Given data START

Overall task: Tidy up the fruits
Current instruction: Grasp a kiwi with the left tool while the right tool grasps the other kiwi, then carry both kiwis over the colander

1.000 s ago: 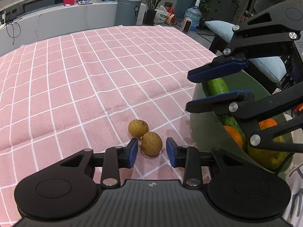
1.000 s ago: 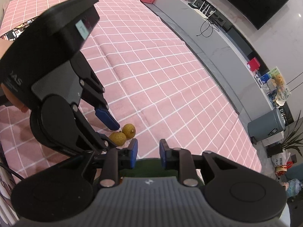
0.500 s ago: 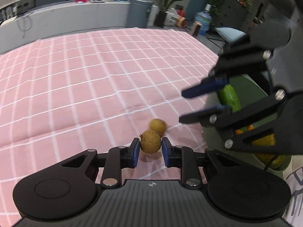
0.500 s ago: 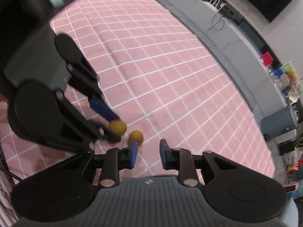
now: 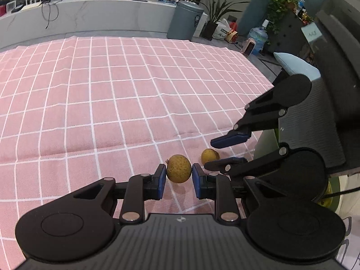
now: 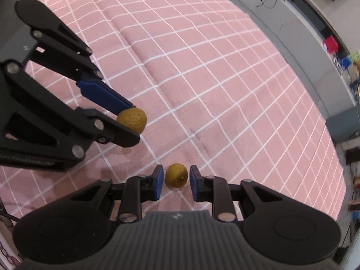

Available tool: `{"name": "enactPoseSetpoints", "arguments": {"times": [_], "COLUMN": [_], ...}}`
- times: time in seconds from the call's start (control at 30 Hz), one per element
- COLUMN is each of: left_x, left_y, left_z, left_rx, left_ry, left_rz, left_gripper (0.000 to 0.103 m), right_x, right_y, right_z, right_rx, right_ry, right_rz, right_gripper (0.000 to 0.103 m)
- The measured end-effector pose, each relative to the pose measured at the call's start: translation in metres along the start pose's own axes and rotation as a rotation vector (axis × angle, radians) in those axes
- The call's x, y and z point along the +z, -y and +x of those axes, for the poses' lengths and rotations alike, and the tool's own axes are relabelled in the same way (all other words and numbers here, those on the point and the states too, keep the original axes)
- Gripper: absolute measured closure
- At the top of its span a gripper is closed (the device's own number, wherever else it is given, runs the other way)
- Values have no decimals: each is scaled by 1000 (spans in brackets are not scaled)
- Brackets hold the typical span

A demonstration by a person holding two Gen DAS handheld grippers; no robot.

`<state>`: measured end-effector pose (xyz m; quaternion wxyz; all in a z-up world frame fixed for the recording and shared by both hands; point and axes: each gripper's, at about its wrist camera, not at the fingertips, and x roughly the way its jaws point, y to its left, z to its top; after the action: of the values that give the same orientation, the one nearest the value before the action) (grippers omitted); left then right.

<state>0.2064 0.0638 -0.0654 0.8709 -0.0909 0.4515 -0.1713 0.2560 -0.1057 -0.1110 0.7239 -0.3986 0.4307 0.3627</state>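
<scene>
While the left gripper [image 5: 179, 178] clamps one small yellow fruit [image 5: 179, 168] clear of the pink cloth [image 5: 112, 103], the right gripper [image 6: 174, 182] straddles the second fruit [image 6: 176, 175] at three o'clock, apparently not yet touching, ready to close.

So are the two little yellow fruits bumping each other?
Apart. The left wrist view shows pink cloth between the held fruit and the other fruit.

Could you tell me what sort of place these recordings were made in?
Probably a home-style living or dining room, perhaps a staged one. A table under a pink checked cloth stands before a long grey counter carrying small household clutter, with a lidded bin, potted plants and a water jug behind.
</scene>
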Motion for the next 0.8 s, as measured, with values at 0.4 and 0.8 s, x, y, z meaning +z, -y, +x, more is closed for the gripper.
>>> {"name": "enactPoseSetpoints", "arguments": {"times": [0.4,0.8], "left_x": [3,-4], "left_y": [5,18], "left_z": [5,-10], "left_rx": [-10,-14], "left_ry": [-11,39], "left_rz": [5,-11], "left_gripper": [75,75], "right_x": [0,-22], "right_y": [-4,-14], "right_z": [11,-56], "right_rx": [-19,-68], "right_ry": [-29,120], "right_rz": [38,96], "right_gripper": [85,85]}}
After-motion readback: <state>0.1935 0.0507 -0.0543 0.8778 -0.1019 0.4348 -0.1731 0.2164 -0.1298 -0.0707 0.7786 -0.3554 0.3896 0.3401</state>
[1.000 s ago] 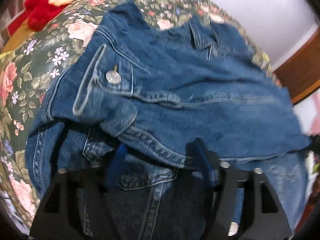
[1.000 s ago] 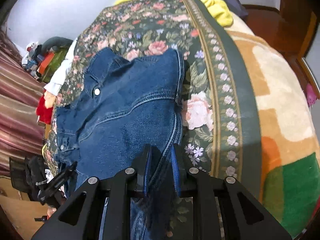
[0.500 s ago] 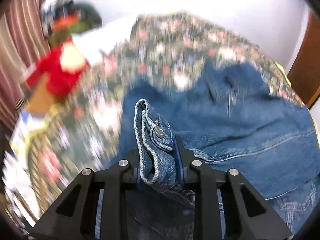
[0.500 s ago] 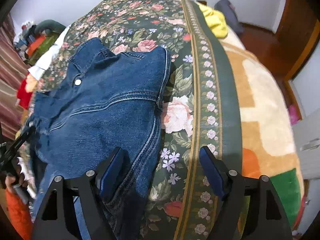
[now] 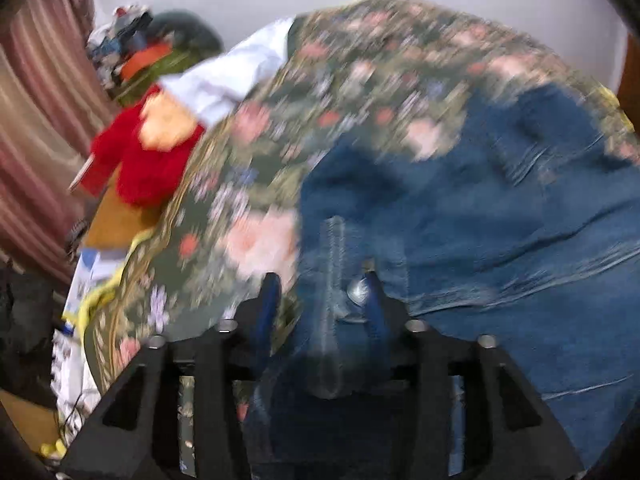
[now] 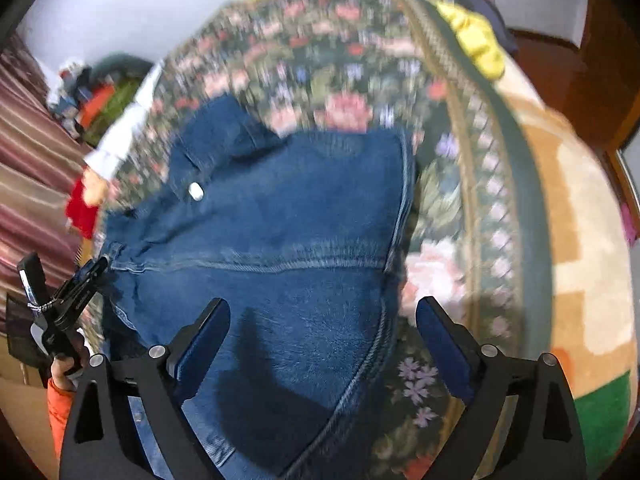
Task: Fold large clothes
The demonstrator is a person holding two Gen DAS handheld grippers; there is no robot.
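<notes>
A blue denim jacket (image 6: 288, 240) lies spread on a floral bedspread (image 6: 344, 60). In the left wrist view the jacket (image 5: 480, 220) fills the right half. My left gripper (image 5: 322, 296) has its jaws partly apart with the jacket's sleeve cuff (image 5: 336, 280) and its metal button between them; the view is blurred. In the right wrist view my left gripper (image 6: 96, 268) sits at the jacket's left edge. My right gripper (image 6: 322, 320) is open wide and empty above the jacket's lower part.
A red and yellow plush toy (image 5: 148, 152) and a white cloth (image 5: 228, 76) lie at the bed's left edge by a striped curtain (image 5: 36, 112). A beige, orange and green blanket (image 6: 576, 240) covers the bed's right side. Yellow clothing (image 6: 472, 36) lies at the far end.
My left gripper closed on the sleeve cuff half a second ago; its jaws now stand wider around it. My right gripper let go of the jacket's edge and opened wide.
</notes>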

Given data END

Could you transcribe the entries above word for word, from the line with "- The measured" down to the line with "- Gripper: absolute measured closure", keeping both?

- The measured end-effector pose, each relative to the pose measured at the call's start: translation in metres along the start pose's own axes and rotation as a rotation vector (axis × angle, radians) in those axes
- The call's x, y and z point along the +z, -y and +x of those axes, for the poses' lengths and rotations alike, and the tool's own axes are relabelled in the same way (all other words and numbers here, those on the point and the states too, keep the original axes)
- Gripper: absolute measured closure

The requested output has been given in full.